The Reform Coalition: Also Bipartisan

One of the least-covered aspects of the congressional trading debate is that the reform movement is genuinely bipartisan.

The PELOSI Act — which would ban members of Congress and their spouses from trading individual stocks — has been introduced by both Republican and Democratic members in various sessions. Senator Josh Hawley (R-MO) has been among its champions; so have Democratic members who have explicitly referenced the Pelosi coverage as a motivation.

The bipartisan support for reform measures is consistently high in public polling — surveys regularly show 70–80% approval for a trading ban across Republican and Democratic voters alike. The failure of these bills to pass is not explained by partisan opposition. It is explained by the fact that floor time for any single bill is scarce, and that members from both parties who actively trade have little personal incentive to prioritize legislation that would constrain them.

What the Data Cannot Tell You

Aggregate party-level analysis of congressional trading has limits.

The sector tilts described above — Democrats toward tech, Republicans toward energy and defense — are real patterns in the data, but they have more mundane explanations than partisan information advantages. A Democratic member from Palo Alto holding Apple stock is not more likely to have non-public information about Apple than a Republican member from San Antonio holding Valero Energy is about refining margins.

What the data cannot show is whether any individual trade reflects committee-sourced knowledge rather than publicly available analysis. The disclosure framework creates the record; it does not annotate the motivation.

The more useful way to engage with the party-level data is as a lens into the structural conflicts embedded in the current system — not as evidence that one party is more corrupt than the other. Both parties have members who trade actively and face conflict-of-interest questions. Both parties have members who have divested from individual stocks entirely. The reform question — whether Congress should be allowed to trade at all — is one where both parties' voters, by large margins, agree on the answer.

How to Explore the Data

Capitol Trader's leaderboard allows you to sort all disclosed congressional traders by volume, frequency, and sector, with filters for chamber, party, and committee. The latest trades feed shows all new filings as they come in, tagged by member.

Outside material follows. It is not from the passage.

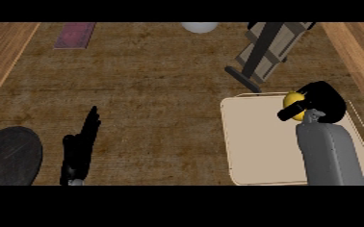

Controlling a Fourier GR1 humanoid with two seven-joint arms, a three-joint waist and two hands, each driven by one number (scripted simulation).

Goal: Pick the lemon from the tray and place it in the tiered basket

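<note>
A yellow lemon (293,102) lies at the far right part of the cream tray (256,144), partly hidden by my right hand (318,102). That hand's fingers and thumb curl round the lemon. The tiered basket (270,48), tan with a black frame, stands beyond the tray at the upper right. My left hand (82,144) rests open at the lower left, fingers pointing up, away from the tray.
A dark round plate (18,156) sits at the lower left edge. A reddish mat (76,34) lies at the far left, and a white rounded object (200,27) shows at the top. Wooden strips run along both sides.
</note>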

If you want to track trading patterns across a specific committee — to see whether Armed Services members cluster in defense stocks or whether Energy and Commerce members show unusual sector concentration — the member profiles and sector filters are the best starting point. The underlying data reflects only what members have disclosed in official PTR filings; it is not an estimate of total portfolio holdings.

Democrat vs. Republican Congressional Trading — FAQ

Do Republicans or Democrats trade more stocks in Congress?

By total number of disclosed Periodic Transaction Reports, trading activity is distributed across both parties, with the most active traders appearing on both sides. There is no consistent pattern showing one party trades significantly more often than the other at the aggregate level, though individual members from both parties appear at the top of trading frequency rankings.

What sectors do Democrats tend to trade vs. Republicans?

Democratic members' disclosed trades have shown higher concentration in large-cap technology companies. Republican members have shown higher concentration in energy, financial services, and defense. These patterns track committee assignments and geographic bases rather than ideological positions on those industries.

Is congressional trading a partisan issue?

No — both parties have heavy traders and both parties have reform advocates. The bipartisan PELOSI Act and similar bills have been introduced with co-sponsors from both sides. The voting behavior that has blocked these bills from passing has also been bipartisan.

Which party faces more scrutiny for stock trading?

Democrats, particularly Nancy Pelosi, have received more sustained media attention for individual trades. Republicans, as a group, have drawn attention for defense and energy sector holdings during relevant committee activity. Scrutiny has intensified for members of both parties as public awareness of STOCK Act disclosures has grown.